Ir para o conteúdo
Voltar para Artigos

Risk assessment e otimização do enxofre em combustíveis

Segundo artigo científico — na Fuel (Elsevier) — que combina reconciliação de dados com guard bands para alinhar produtor e terminal de estocagem sobre um limite de aceitação rigoroso.

Zonas de aceitação / rejeição com banda de guarda (Figura 1 do artigo)

Este é o segundo artigo científico que co-assinei com o Prof. Elcio Cruz de Oliveira — desta vez publicado na revista Fuel (Elsevier, fator de impacto relevante na área de energia). O trabalho estende o que começamos no artigo da Rio Oil & Gas 2020 e fundamenta a minha dissertação de mestrado.

O problema prático

Imagine uma refinaria produzindo diesel com teor de enxofre próximo ao limite da especificação. Ela vende o lote a um terminal de armazenamento, que também faz sua própria medição antes de liberar o combustível para distribuição. Os dois laboratórios, com os mesmos procedimentos, frequentemente reportam valores diferentes. Quando essa diferença cai perto do limite regulamentar, surge uma disputa: a refinaria diz que o lote está dentro, o terminal diz que está fora. Ambos usam equipamentos calibrados. Quem está certo?

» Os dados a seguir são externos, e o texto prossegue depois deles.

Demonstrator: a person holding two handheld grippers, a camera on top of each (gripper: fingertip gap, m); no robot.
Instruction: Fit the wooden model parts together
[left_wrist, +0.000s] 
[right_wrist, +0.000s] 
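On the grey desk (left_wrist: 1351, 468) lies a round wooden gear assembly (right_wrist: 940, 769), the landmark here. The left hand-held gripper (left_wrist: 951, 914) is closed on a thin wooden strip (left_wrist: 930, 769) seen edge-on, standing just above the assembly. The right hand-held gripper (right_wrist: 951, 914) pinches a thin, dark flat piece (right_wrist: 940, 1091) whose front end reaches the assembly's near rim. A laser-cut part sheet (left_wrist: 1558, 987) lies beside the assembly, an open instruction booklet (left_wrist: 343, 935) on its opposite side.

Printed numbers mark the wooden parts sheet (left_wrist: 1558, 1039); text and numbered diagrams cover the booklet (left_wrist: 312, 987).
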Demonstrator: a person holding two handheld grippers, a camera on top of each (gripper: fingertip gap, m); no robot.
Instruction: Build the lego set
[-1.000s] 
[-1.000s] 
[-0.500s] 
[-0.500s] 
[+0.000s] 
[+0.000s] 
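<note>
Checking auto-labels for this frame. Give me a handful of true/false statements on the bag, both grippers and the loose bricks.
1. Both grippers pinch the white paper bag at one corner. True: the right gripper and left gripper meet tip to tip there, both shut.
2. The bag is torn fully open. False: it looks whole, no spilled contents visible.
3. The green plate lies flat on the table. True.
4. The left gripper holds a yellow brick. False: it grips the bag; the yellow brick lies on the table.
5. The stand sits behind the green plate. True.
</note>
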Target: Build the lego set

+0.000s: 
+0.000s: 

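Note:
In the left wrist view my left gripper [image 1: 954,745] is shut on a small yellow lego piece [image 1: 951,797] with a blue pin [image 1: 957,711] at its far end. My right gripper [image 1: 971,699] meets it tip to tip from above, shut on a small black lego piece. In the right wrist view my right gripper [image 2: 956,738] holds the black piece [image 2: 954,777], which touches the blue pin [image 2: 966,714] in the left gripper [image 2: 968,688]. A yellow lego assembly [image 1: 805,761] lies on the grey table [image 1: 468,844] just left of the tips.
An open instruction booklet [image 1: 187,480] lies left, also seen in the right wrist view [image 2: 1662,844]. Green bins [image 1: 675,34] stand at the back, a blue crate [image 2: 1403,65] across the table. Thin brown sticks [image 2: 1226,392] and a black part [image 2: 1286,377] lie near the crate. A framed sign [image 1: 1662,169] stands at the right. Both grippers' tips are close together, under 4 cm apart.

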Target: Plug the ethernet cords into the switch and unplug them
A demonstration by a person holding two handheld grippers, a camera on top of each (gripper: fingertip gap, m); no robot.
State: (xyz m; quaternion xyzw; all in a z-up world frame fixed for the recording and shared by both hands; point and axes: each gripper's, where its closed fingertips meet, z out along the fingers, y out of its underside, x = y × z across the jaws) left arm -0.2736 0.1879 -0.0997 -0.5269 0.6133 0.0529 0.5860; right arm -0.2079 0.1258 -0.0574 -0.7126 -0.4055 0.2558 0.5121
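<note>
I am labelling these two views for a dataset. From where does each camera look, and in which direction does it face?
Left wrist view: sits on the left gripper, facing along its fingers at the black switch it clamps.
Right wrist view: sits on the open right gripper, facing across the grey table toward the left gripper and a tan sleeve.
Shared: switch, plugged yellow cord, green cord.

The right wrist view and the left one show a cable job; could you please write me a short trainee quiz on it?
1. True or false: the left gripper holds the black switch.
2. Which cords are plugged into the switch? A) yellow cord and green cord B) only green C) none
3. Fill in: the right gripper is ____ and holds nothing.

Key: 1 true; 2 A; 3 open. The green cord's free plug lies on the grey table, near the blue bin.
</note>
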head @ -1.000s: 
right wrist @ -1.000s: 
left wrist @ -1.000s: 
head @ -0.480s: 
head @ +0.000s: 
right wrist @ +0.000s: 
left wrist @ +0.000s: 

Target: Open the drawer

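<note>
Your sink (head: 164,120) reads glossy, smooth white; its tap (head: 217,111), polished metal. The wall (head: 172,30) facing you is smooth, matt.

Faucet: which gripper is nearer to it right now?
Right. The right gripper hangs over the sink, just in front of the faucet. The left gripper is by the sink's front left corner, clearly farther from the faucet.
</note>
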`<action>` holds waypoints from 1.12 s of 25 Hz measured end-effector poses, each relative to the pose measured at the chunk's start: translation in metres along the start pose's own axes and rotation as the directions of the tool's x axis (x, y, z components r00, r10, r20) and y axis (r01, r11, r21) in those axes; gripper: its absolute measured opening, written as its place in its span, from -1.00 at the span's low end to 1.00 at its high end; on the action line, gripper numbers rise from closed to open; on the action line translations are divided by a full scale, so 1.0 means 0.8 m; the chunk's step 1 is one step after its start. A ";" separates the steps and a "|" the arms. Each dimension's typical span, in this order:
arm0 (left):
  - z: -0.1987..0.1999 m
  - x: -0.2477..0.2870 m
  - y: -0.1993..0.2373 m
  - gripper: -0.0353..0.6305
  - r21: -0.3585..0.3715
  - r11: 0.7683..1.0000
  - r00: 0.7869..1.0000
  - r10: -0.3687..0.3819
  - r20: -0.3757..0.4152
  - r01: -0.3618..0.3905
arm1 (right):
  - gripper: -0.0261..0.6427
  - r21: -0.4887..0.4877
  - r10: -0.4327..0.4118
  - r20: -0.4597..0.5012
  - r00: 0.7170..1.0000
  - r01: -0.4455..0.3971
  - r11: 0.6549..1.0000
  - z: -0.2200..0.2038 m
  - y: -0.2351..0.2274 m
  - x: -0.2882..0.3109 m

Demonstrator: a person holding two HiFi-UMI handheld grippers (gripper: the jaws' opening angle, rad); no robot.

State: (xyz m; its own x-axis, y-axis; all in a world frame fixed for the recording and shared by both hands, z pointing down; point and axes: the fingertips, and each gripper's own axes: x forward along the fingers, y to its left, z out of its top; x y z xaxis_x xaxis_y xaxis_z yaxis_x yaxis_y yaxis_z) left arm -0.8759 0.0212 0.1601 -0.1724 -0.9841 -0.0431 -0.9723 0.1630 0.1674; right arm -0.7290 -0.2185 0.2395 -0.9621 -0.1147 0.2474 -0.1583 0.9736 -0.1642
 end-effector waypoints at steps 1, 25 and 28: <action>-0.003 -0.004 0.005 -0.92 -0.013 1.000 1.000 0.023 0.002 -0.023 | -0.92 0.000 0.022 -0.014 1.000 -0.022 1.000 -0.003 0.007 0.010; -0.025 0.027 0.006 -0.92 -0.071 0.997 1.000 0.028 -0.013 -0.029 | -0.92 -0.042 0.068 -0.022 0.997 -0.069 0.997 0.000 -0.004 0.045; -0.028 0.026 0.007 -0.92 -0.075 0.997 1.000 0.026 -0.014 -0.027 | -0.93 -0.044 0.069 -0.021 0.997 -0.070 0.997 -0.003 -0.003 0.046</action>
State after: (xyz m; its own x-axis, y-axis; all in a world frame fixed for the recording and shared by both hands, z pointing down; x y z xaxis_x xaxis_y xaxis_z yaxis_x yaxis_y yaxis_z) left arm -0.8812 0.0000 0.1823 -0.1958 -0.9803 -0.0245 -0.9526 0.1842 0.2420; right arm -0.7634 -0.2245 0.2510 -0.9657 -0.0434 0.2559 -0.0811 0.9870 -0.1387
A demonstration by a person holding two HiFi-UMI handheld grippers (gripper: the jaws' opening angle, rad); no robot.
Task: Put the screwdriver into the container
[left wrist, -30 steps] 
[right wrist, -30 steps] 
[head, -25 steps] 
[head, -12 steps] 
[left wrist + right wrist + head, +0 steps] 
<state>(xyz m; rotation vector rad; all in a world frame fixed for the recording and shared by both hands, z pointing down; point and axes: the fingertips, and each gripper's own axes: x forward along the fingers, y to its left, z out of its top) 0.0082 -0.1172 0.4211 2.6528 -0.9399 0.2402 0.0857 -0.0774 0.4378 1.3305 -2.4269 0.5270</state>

Essa ambiguidade gera custos reais — combustível precisa ser reprocessado, lotes ficam parados, contratos são renegociados — e, pior, abre espaço para que produto fora de especificação chegue ao mercado quando a medição "da sorte" dá abaixo do limite.

A proposta

Combinamos duas técnicas que costumam viver em silos: reconciliação de dados (data reconciliation) e o conceito de guard bands (bandas de guarda), este último formalizado pelo guia Eurachem/CITAC 2021 para avaliação de conformidade.

Reconciliação de dados é uma técnica da engenharia de processos que pega múltiplas medições da mesma grandeza (produtor, terminal, amostras de meio de caminho) e encontra um valor único que minimiza as incertezas respeitando as restrições do modelo físico. Em vez de escolher "produtor ou terminal", você usa os dois — e o modelo devolve um resultado reconciliado mais confiável que qualquer leitura isolada.

Guard bands são margens de segurança aplicadas dentro da zona de aceitação. A ideia: em vez de aceitar qualquer valor abaixo do limite absoluto, você reserva uma banda de guarda — uma margem explícita que protege contra incerteza de medição. Se o resultado cai na banda de guarda, a decisão é explicitamente conservadora.

Juntando os dois: calcula-se o valor reconciliado, mede-se sua incerteza expandida reconciliada (menor que qualquer incerteza individual), e usa-se a banda de guarda derivada dessa incerteza para decidir se o lote passa. O resultado é um limite de aceitação otimizado para o produtor e um giveaway confortável para o consumidor — ambos defensáveis estatisticamente.

Validação

Rodamos os conjuntos de validação e todos os valores reconciliados atenderam às especificações. Risco de produtor (aprovar lote ruim) e risco de consumidor (rejeitar lote bom) foram quantificados como histogramas. Na prática: a metodologia é aplicável em campo, dá ao regulador uma base estatística auditável e reduz disputas operacionais.

Resumo original (abstract)

The authors address a common refinery challenge where sulfur content measurements vary between producers and storage terminals. They developed a methodology combining data reconciliation connected to the guard bands concept to set acceptance limits that protect both parties. The approach uses minimized uncertainties and process constraints to optimize producer limits while ensuring consumer specifications are met. Testing validated that all the reconciled values comply with the specifications.

Keywords: acceptance limits · compliance with specification · data reconciliation · guard bands · risk assessment · sulfur mass fraction in fuels.

Referência completa

Matos, A. C. H. de; Oliveira, E. C. de. Risk assessment and optimisation of sulfur in marketing fuels. Fuel, v. 313, 122705, abr. 2022. Elsevier. DOI: 10.1016/j.fuel.2021.122705 · ScienceDirect.